На этом вечере я уже пил редкое старинное вино из темной бутылки. Оно было невероятно ароматным и пьянило, кажется, самим своим запахом. И от этого легкого опьянения жизнь казалась проще и веселее, и люди – красивее, и будущее – лучезарнее.
У нас был веселый вечер. И мы умудрялись плясать в маленькой кают-компании. И, должно быть, из-за того старого вина Розита решила сплясать бешеную кубинскую “байлю”. Мы плясали “байлю” вместе – Розита и я. И казалось, что отступили стены и столы тесной кают-компании, что стало просторно, как в залах “Малахита”, что пол, в который мы отчаянно били каблуками, прочно стоит на земле, а не висит в бездне, которой нет ни конца, ни края.
Ах, какой жаркий танец, эта “байля”! Ах, как улыбаются кубинские женщины, когда пляшут ее! С ума можно сойти!
Когда мы улетали, кубинская “байля” была самым веселым танцем на Земле. А что сейчас пляшут земные мальчишки и девчонки? Забыли небось “байлю”? И только мы лихо отплясываем ее – в космосе, в пятнадцати парсеках от Земли...

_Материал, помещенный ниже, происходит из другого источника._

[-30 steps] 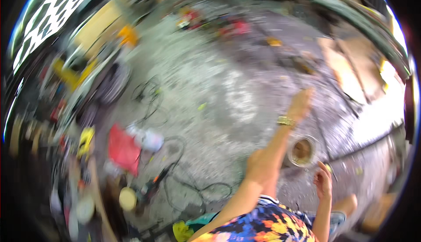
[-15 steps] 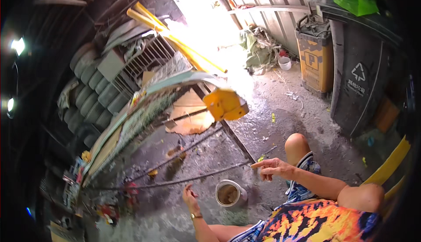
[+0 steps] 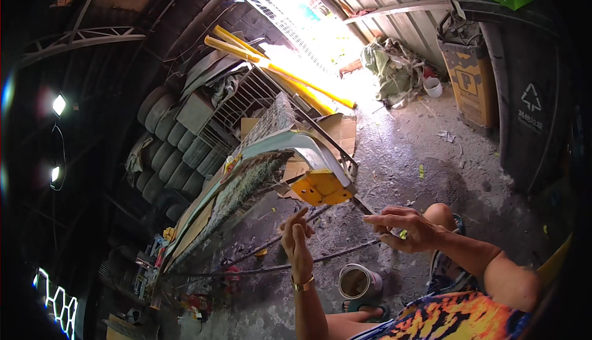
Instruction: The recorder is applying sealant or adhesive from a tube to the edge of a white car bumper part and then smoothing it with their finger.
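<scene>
Head view: left hand [image 3: 298,244], fingers parted, near one yellow plate [image 3: 320,188]; right hand [image 3: 408,228], fingers' hold unclear; one bucket [image 3: 375,283].

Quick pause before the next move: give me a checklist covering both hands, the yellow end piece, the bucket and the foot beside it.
1. Left hand free: ok; fingers loosely open, nothing visibly held.
2. Right hand free: cannot tell; a small yellow-green thing shows by its fingers, held or lying behind.
3. Left hand clear of the yellow end piece: cannot tell; fingertips appear just below its lower edge.
4. Bucket upright: ok; it stands on the floor, mouth up.
5. Foot well clear of the bucket: not ok; it is close beside it.
</scene>
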Tool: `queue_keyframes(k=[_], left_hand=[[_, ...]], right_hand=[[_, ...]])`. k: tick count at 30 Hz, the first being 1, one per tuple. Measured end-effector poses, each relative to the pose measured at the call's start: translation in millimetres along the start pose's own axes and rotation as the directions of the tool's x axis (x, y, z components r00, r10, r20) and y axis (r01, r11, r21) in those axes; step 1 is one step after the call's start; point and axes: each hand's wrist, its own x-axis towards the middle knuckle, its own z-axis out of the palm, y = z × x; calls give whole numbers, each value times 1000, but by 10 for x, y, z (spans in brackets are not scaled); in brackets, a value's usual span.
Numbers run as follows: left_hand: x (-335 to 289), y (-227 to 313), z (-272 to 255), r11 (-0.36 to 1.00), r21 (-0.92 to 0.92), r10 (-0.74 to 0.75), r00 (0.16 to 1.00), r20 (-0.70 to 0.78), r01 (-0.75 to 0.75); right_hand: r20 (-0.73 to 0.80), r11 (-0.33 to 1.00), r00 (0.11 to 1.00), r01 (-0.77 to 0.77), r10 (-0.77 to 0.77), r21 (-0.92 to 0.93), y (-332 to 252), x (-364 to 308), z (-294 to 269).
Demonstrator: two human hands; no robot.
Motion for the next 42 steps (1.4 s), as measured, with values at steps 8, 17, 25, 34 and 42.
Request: queue_keyframes(k=[8, 17, 25, 34, 42], left_hand=[[409, 269, 188, 976, -5, 217, 973, 81, -217], [415, 321, 232, 979, 170, 117, 993, 6, -116], [393, 300, 317, 976, 185, 122, 992, -40, -112], [341, 169, 201, 956, 235, 191, 981, -43, -176], [333, 152, 255, 975, 167, 163, 982, -93, -146]], right_hand=[[-73, 969, 975, 199, -211, -144, -133, 536, -461], [39, 972, 974, 221, -225, 84, 166, 1184, -531], [173, 944, 931, 329, -320, -22, 352, 1443, -592], [204, 944, 922, 329, -328, 28, 467, 1431, -554], [202, 939, 918, 330, -342, 92, 498, 1409, -587]])
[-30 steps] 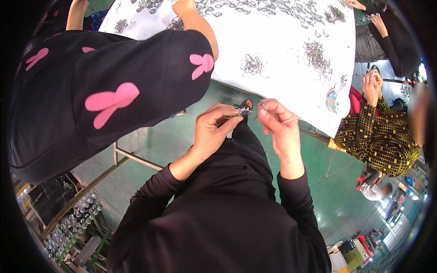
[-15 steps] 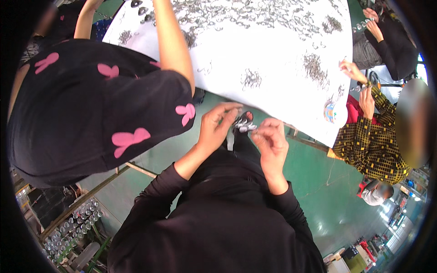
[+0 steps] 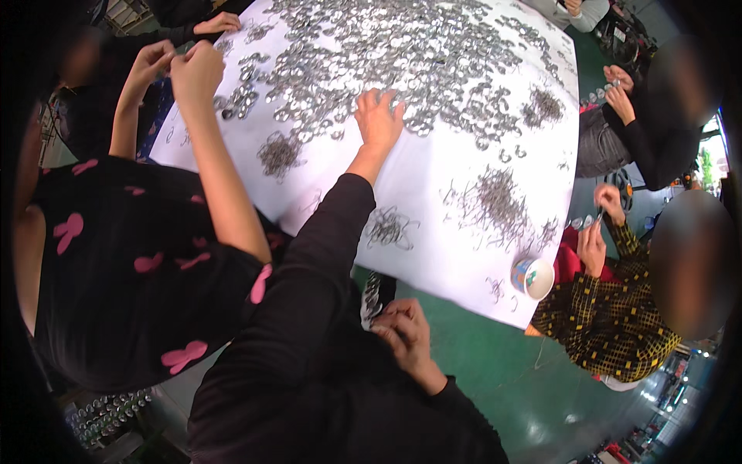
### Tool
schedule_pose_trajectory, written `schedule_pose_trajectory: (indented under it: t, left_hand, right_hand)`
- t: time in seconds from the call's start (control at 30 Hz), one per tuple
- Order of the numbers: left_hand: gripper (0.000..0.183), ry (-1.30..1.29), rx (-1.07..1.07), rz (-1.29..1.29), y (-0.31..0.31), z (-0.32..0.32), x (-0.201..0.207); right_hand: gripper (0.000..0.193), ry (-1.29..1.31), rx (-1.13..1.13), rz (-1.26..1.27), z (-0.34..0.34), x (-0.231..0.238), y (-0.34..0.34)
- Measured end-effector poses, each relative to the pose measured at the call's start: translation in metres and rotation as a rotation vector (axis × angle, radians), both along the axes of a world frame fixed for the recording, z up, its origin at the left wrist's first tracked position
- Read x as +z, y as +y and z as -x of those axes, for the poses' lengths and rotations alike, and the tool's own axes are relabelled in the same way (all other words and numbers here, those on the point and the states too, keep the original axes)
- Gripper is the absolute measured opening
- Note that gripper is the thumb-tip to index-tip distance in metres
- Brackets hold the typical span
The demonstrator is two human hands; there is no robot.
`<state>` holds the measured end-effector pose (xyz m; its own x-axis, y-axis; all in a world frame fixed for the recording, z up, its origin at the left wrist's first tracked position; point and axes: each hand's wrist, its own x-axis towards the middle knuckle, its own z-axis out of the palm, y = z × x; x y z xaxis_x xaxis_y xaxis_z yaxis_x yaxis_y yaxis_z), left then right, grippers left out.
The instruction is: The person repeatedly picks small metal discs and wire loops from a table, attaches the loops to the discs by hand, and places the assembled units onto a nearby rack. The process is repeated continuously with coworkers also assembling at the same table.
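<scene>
My left hand [image 3: 379, 120] reaches far across the white table, palm down. Its spread fingers rest at the near edge of a wide pile of small, shiny, round metal pieces [image 3: 417, 69]; anything under the fingertips is hidden. Low by my lap, off the table's near edge, my right hand [image 3: 406, 334] is closed in a pinch. From it extends a strand of small silvery pieces [image 3: 372, 296], partly in shadow. A small heap of thin wire hooks [image 3: 389, 229] lies on the table between my hands.
The white table [image 3: 417, 182] also bears larger hook heaps [image 3: 495, 203] and a paper cup [image 3: 532, 278] at its right corner. Close on my left, a person in a black top with pink shapes [image 3: 147, 263] works. Another in a yellow-and-black patterned top [image 3: 610, 309] sits at right.
My left hand has left the strand near my right hand and stretched forward onto the pile. My right hand has dropped lower and slightly left. The view has shifted, showing more of the table.
</scene>
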<state>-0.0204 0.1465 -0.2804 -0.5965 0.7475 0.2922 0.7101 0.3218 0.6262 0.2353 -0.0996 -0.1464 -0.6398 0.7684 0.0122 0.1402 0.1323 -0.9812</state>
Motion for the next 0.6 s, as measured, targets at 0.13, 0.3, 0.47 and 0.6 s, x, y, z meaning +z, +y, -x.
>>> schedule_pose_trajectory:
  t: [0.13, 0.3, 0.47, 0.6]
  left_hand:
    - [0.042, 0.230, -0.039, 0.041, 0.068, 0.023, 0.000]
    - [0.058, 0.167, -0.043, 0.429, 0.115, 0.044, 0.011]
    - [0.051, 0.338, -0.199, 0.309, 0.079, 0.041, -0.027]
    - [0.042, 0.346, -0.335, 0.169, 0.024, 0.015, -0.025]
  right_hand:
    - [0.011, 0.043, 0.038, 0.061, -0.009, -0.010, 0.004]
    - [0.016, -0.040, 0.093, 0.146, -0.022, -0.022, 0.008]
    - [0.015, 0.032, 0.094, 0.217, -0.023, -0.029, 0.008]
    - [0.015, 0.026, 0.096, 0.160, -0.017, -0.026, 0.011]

Оборвалась мелодия, я остановился и увидел, что у Бируты такие глаза!.. Нет, просто невозможно больше плясать с Розитой, когда у твоей жены такие измученные глаза.

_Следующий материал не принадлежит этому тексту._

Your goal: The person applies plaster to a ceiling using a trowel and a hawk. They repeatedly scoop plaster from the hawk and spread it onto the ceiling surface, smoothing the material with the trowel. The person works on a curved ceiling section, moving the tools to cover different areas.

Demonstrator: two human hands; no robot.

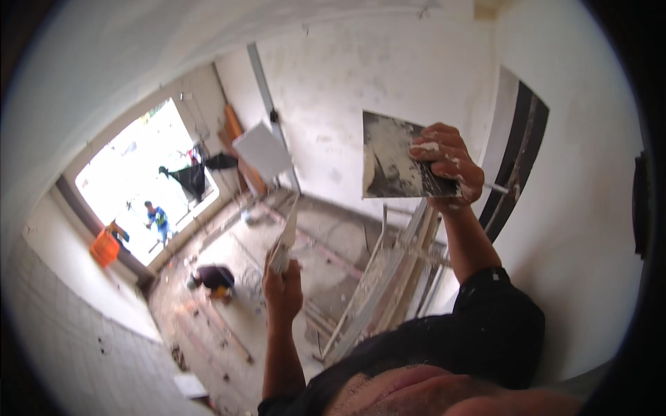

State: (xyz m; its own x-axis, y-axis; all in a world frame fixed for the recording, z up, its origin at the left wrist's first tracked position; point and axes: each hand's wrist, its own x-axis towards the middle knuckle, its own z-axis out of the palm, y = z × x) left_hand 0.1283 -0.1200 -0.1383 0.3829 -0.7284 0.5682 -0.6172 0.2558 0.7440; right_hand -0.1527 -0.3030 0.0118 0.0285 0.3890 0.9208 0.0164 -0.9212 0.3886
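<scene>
My right hand (pixel 447 166) is raised near the white wall and grips a flat square plaster board (pixel 392 156), dark and smeared with grey-white plaster. The fingers are spattered with plaster. My left hand (pixel 283 284) is lower, at the middle of the view, closed around the handle of a narrow putty knife (pixel 287 232) whose pale blade points up. The two tools are apart. Both forearms rise from a dark sleeved shirt at the bottom edge.
Below lies a dusty room floor (pixel 236 291) with metal scaffold bars (pixel 388 277) and loose boards. A person (pixel 214 279) crouches on the floor. A bright window opening (pixel 142 187) shows another person outside. A white panel (pixel 263 149) leans by the far wall.
</scene>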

Я сел рядом с Бирутой и обнял ее худенькие, беззащитные плечи, и затянул какую-то песню, и все поддержали. Потом Али гортанно пел веселые арабские песни, а Розита – веселые испанские. А я подумал, что нынешнему молодому арабу или испанцу там, на Земле, эти песни показались бы старинными, полузабытыми. Полвека! Если бы на Земле у нас остались дети – они уже годились бы нам в родители.
От всего этого стало грустно, но не надолго, потому что я еще раз выпил ароматного старого вина из пузатой темной бутылки.
10. Снова на двадцать лет
И снова плотно, герметически закрыта дверь нашей тесной, но уже привычной, обжитой каюты. Кончились наши с Бирутой сто дней. Теперь эта дверь откроется через двадцать лет. Или не откроется совсем – кто знает?
У нас остались минуты. Вот-вот включится микрофон там, в рубке, и раздастся голос Али, и мы будем прощаться. И разбудят нас уже перед посадкой на Риту, когда всех будут отогревать и будить.
Нам будет тогда по семнадцать. На Земле нам даже не разрешили бы еще жениться.
Может, Марат не верил, что ему снова стукнет семнадцать? Может, его мучили какие-то страхи или предчувствия, и поэтому он попросил лишние сутки?
Сейчас и я не отказался бы от лишних суток. Но не из-за предчувствий – у меня нет их. Из-за Бируты! Мне очень хорошо с ней!
Мы сидим на койке обнявшись и молчим. Мы уже все сказали друг другу, мы устали от ласк. Но не чувствовать Бируту рядом в эти последние минуты – выше моих сил.
Если бы кто-нибудь дал мне власть над Временем, кажется, я решился бы сейчас сказать это сакраментальное: “Остановись, мгновенье! Ты прекрасно!”